DOI https://doi.org/10.1097/HJR.0b013e328315789c
Department(s) Nutrition and Disease
VLAG
Publication type Refereed Article in a scientific journal
Publication year 2008
Keyword(s) heart-disease - europe - risk - prediction - mortality - project - score
Abstract Background: The aim was to investigate whether multivariate coefficients of serum cholesterol in the prediction of coronary heart disease (CHD) deaths were similar across different cultures in a long-term follow-up. Design: Thirteen cohorts for a total of 10 157 men aged 40¿59 years at entry, enrolled in seven countries (USA, Finland, the Netherlands, Italy, Serbia, Greece, Japan) were repeatedly examined and followed up for 40 years.

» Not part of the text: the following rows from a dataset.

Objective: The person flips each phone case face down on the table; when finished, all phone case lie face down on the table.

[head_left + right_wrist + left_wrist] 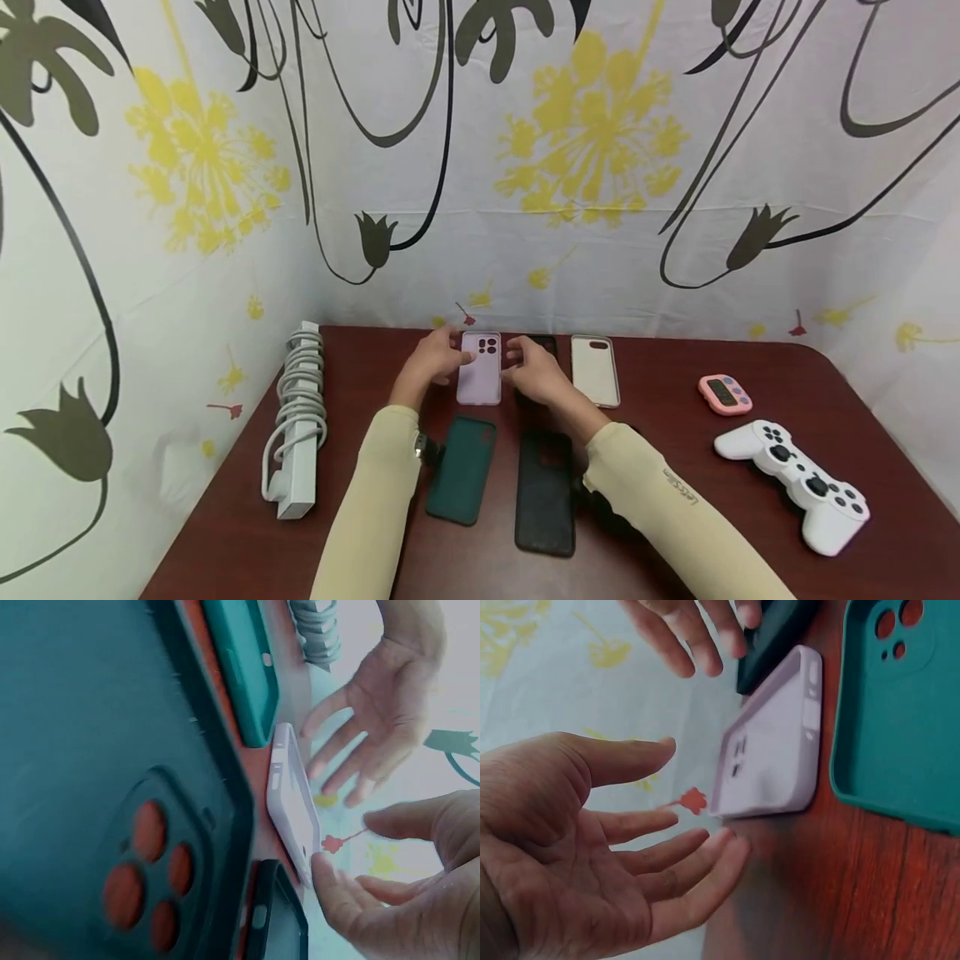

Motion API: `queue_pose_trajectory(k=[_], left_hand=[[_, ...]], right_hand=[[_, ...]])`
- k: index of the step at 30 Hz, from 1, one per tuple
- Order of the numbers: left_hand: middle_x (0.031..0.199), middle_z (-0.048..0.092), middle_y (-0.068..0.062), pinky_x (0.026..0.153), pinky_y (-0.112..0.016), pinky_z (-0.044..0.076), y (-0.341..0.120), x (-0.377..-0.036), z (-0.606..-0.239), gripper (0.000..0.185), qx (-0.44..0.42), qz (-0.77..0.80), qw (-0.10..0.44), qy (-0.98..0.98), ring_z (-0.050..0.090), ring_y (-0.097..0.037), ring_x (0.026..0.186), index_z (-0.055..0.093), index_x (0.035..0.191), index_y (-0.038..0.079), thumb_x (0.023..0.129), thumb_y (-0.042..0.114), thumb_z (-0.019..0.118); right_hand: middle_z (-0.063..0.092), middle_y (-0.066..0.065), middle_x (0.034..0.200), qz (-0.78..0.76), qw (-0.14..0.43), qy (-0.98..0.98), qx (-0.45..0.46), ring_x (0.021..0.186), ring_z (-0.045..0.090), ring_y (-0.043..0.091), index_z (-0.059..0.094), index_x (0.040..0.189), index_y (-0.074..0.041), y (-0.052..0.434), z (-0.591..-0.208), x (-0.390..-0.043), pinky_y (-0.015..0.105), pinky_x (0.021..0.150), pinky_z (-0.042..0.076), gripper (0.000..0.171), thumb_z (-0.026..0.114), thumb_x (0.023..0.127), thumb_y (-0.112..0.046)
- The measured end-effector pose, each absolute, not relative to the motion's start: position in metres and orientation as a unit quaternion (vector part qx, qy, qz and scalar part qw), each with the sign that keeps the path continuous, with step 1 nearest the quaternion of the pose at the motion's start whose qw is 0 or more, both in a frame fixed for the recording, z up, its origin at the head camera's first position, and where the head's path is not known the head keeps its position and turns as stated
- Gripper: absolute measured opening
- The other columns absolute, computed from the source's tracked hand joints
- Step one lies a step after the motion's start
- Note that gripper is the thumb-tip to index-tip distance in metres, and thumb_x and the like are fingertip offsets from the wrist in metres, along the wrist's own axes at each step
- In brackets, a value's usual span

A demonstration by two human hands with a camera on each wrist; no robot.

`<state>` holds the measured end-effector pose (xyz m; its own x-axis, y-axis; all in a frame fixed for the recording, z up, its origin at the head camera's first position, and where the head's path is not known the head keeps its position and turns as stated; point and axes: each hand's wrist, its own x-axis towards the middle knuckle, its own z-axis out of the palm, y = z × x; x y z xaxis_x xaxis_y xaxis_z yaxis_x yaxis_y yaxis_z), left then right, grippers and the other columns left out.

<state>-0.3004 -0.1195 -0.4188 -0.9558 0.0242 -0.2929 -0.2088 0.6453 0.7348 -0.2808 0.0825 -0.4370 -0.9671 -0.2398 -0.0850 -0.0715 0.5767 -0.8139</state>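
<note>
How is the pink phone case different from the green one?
The pink phone case is pale lilac-pink; the green phone case is dark teal. The pink one lies farther back, between the left hand and right hand; the green one lies nearer, beside the left sleeve. Both lie flat on the table, hollow side up.

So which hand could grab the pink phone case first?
Probably the right hand: in the right wrist view a fingertip already touches the corner of the pink phone case. The left hand is open beside the case, seemingly not touching it.
</note>
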Motion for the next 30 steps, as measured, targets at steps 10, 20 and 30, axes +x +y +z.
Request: queue_pose_trajectory(k=[10,20,30], left_hand=[[0.148,0.055,-0.022,0.085,-0.045,0.066,-0.126,-0.318,-0.428,0.055,-0.072,0.481,0.18,0.855,0.064,-0.033,0.128,0.048,0.155,0.003,0.104,0.008,0.066],[0.136,0.061,-0.023,0.083,-0.046,0.067,-0.126,-0.325,-0.436,0.057,-0.059,0.499,0.195,0.842,0.069,-0.034,0.116,0.051,0.153,0.003,0.099,0.003,0.07],[0.142,0.058,-0.023,0.078,-0.041,0.067,-0.129,-0.326,-0.442,0.061,-0.079,0.494,0.192,0.844,0.07,-0.031,0.111,0.049,0.154,0.006,0.098,-0.003,0.07]], right_hand=[[0.062,0.02,0.143,-0.423,0.092,0.9,-0.053,0.13,0.059,0.036,0.051,0.15,0.002,0.07,-0.438,-0.293,0.05,0.107,0.051,0.055,0.065,0.098,-0.008],[0.068,0.025,0.117,-0.346,0.053,0.934,-0.076,0.096,0.059,0.03,0.062,0.131,0.009,0.061,-0.441,-0.295,0.042,0.084,0.052,0.041,0.057,0.091,0.001],[0.063,0.027,0.124,-0.272,0.047,0.957,-0.091,0.113,0.063,0.038,0.064,0.128,0.009,0.047,-0.452,-0.303,0.051,0.096,0.056,0.04,0.068,0.09,0.0]])
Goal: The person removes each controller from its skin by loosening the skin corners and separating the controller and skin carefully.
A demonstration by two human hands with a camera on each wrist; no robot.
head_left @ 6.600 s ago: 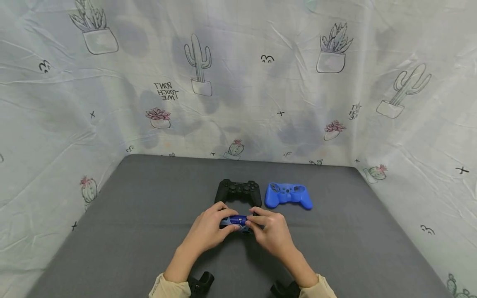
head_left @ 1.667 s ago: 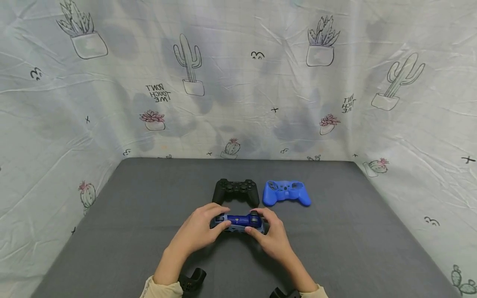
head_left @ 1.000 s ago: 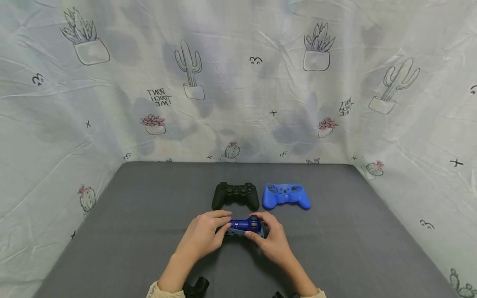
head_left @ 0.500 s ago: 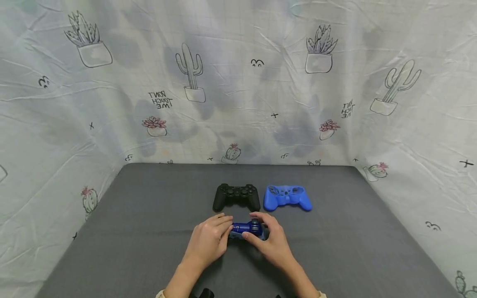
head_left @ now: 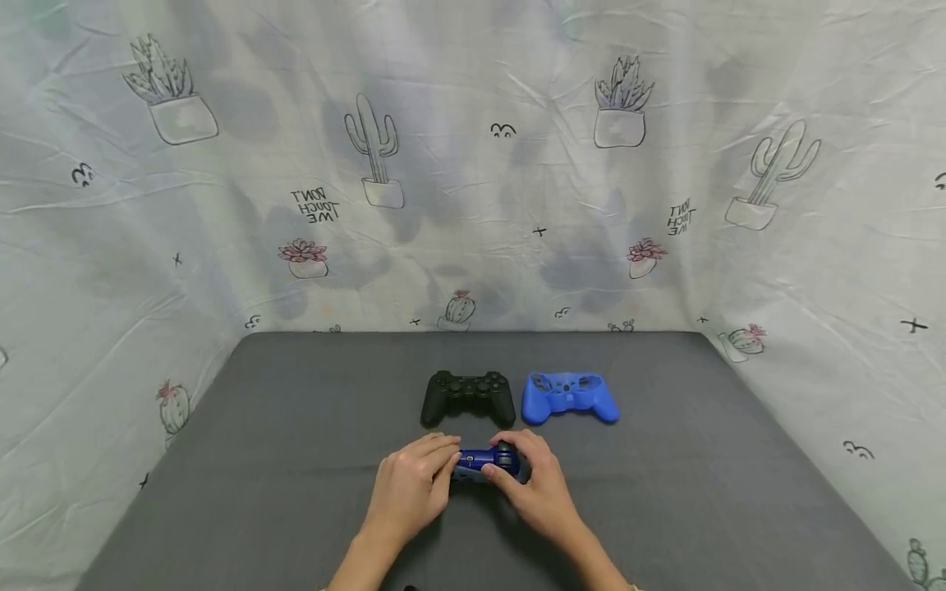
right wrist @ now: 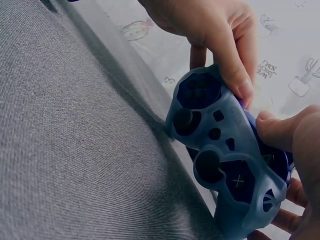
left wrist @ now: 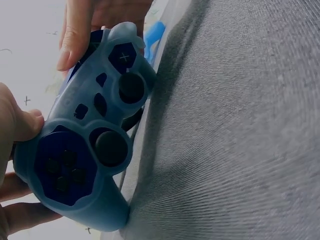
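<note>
Two game controllers are in sight, with two blue silicone covers and two bare hands. The dark blue game controller in a translucent blue silicone sleeve (head_left: 488, 464) is held low above the grey cloth-covered table (head_left: 259, 460), near its front middle, between both hands. The left hand (head_left: 410, 486) grips its left end, fingers curled over the top edge and the thumb against the handle. The right hand (head_left: 538, 486) grips the right end in the same way, fingers hooked over the far edge.

Behind the held controller, well apart from the hands, a bare black plastic game controller (head_left: 468, 396) lies flat on the table. Just to its right, close beside it, lies the empty bright blue silicone controller cover (head_left: 569, 397), its button holes facing up.

From the head view, only the top edge of the held controller shows between the hands. The left wrist view shows its face instead: two black thumbsticks, the cross pad and the button holes of the sleeve (left wrist: 90, 155). The right wrist view shows the same face from the other side (right wrist: 227, 155), with a left fingertip pressed on the sleeve's upper rim.

A pale sheet printed with cacti (head_left: 473, 164) walls the table on three sides.
</note>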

Methods: Serum cholesterol measured at baseline, and then on repeated occasions, was studied, using multivariate models, in relation with the occurrence of CHD deaths during a 40-year follow-up. Results: Homogeneity of multivariate serum cholesterol coefficients was found considering cholesterol levels at baseline, as average of up to three measurements during the first 10 years, as average of up to six measurements in 35 years, using the time-dependent technique with up to three measurements in 10 years, and with up to six measurement in 35 years. Conclusion: The strength of the association between serum cholesterol and CHD death seems homogeneous across different cultures characterized by different levels of serum cholesterol and different absolute risk of CHD death.